I can only assume that people who marry someone with ADD/ADHD knew that person fairly well before marrying them. Consequently, unless that person is marrying the ADHD person with the idea that they can change them after the wedding, I have to assume they knew or should have known what they were getting into before the ceremony.
Rather than complaining or punishing the ADHD person for behavior that they can’t help or that is a consequence of their ADHD, why not look for ways to help make that ADHD person more successful in getting tasks done?

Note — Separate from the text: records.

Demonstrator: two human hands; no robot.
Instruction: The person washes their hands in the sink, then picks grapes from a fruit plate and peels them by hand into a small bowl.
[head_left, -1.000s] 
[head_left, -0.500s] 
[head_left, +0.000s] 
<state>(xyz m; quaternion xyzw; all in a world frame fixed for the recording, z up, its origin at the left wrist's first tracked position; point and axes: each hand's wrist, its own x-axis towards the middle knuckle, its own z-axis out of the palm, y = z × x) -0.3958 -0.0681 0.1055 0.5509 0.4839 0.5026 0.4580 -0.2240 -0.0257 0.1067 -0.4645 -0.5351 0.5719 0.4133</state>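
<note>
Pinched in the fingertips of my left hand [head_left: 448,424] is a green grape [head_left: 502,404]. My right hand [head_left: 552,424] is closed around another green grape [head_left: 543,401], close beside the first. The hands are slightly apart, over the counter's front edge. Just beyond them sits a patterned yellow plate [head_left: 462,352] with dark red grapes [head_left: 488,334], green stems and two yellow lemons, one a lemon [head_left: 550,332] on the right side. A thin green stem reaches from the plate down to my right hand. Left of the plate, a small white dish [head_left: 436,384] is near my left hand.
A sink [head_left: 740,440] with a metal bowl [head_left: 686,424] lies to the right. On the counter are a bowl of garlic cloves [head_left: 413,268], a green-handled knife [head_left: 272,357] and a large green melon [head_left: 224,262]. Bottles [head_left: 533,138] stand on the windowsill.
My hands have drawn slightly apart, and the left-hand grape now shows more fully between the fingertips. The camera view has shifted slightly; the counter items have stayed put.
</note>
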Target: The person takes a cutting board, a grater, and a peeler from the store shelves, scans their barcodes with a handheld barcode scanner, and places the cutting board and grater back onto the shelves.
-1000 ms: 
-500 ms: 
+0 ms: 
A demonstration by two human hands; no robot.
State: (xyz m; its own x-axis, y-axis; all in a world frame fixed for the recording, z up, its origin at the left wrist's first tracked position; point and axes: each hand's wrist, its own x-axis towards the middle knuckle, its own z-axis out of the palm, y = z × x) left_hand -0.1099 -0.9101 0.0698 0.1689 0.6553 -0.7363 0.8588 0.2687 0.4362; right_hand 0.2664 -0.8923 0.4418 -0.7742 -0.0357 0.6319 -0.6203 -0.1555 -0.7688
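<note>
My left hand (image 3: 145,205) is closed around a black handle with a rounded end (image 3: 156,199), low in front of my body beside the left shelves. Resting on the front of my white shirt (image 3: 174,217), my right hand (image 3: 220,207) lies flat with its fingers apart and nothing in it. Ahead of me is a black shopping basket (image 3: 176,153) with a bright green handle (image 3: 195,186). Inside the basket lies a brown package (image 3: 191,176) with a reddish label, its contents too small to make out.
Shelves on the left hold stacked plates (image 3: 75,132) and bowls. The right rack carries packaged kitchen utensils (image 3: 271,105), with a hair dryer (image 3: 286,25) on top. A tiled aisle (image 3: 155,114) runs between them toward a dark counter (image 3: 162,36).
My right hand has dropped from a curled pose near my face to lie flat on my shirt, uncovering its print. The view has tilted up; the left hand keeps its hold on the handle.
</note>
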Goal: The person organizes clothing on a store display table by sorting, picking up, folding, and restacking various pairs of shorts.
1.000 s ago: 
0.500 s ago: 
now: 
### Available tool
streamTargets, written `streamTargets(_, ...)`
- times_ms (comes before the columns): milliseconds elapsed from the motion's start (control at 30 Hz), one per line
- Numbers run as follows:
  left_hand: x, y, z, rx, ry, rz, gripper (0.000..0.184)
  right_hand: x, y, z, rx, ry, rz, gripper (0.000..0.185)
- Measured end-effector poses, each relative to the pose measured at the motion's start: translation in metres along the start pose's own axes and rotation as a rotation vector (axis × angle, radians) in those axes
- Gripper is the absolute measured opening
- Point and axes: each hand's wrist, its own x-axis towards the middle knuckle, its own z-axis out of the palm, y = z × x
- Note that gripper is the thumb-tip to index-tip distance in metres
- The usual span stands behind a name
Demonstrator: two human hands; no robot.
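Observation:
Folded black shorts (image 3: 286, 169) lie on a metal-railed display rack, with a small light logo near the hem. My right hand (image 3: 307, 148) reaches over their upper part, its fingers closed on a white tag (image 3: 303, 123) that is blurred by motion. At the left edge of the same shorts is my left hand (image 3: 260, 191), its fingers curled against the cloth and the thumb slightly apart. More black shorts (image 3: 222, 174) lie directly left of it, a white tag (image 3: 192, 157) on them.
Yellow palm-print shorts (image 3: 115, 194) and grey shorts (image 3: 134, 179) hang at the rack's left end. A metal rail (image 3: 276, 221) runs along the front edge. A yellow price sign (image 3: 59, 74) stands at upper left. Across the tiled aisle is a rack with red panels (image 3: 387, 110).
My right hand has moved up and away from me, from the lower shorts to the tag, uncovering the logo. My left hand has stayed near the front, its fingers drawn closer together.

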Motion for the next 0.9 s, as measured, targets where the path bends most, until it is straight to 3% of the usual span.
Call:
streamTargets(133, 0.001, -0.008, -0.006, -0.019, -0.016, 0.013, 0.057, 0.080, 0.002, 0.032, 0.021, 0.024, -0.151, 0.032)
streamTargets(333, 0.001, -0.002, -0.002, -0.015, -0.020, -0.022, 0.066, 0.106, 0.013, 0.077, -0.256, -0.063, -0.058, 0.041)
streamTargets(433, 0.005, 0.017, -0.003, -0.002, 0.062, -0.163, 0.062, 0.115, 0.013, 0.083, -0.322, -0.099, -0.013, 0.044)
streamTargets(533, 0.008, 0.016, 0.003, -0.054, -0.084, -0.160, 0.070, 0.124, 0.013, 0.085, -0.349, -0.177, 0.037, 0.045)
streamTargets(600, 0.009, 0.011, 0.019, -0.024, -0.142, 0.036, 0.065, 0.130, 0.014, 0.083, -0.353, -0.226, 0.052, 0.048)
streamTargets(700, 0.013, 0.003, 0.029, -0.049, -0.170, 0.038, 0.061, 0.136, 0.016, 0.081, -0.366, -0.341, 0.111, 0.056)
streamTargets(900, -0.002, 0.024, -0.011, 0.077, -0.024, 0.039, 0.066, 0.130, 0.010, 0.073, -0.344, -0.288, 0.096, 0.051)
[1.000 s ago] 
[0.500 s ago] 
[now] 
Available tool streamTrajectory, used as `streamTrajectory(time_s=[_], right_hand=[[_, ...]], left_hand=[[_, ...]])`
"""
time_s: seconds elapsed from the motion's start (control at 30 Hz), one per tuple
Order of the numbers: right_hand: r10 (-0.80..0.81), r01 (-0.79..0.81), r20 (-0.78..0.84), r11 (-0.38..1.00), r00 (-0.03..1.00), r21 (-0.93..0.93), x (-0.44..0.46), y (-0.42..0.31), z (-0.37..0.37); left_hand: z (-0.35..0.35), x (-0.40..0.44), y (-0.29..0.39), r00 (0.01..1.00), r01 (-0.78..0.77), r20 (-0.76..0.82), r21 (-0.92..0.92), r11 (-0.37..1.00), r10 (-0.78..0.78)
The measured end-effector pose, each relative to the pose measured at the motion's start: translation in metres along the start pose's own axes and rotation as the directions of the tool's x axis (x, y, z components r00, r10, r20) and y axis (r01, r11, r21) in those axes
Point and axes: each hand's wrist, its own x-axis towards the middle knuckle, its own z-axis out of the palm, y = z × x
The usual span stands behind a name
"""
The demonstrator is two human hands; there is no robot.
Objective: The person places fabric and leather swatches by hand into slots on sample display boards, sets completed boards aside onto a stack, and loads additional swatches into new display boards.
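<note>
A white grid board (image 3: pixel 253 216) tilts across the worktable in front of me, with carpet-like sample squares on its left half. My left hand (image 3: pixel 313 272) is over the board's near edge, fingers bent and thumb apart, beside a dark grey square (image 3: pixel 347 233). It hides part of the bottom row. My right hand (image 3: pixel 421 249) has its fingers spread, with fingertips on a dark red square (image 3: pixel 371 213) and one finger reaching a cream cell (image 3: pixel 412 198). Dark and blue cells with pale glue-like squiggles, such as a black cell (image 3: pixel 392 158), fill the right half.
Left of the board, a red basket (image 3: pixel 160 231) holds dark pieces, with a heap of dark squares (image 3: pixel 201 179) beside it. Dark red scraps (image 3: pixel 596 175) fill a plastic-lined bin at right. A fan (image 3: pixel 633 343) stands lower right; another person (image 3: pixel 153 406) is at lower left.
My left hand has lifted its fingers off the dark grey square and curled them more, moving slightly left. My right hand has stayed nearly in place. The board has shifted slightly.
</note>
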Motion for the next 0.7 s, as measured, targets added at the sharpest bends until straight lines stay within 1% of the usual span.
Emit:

In every relationship, there is give and take, a balance that needs to be maintained. One spouse is good at things that the other spouse isn’t. And vice versa. Why should taking pets to the vet be one person’s job when the pets are owned and enjoyed by both parties? If one spouse can never remember birthdays or anniversaries, why should that spouses side of the family bear the brundt of that forgetfulness when the other spouse sees and recognizes that weakness? Why not accept that weakness with the knowledge that the ADHD spouse has strengths in other areas? Or, if the ADHD spouse wants to be better at remembering dates, why not look for ways to help make that happen?
Rather than continuing to live without a bathroom sink, why not ask what roadblock the ADHD spouse came up against that made him stop? How about looking for ways to help him finish the project? Put on an old work shirt and jeans, grab a screwdriver and go ask him how you can help him be successful in completing the project.
Marriage is about a partnership, about helping each other be and feel successful in their lives, finding out what issues are preventing that success and looking for solutions. This is especially important in an ADD/ADHD marriage because that person probably dealt with the same criticism and disapproval all of his life, and more than likely didn’t get married just to keep hearing it.
Like I said, I’m trying to be respectful and respond with what I think is constructive advice, and I hope it’s taken in the same spirit.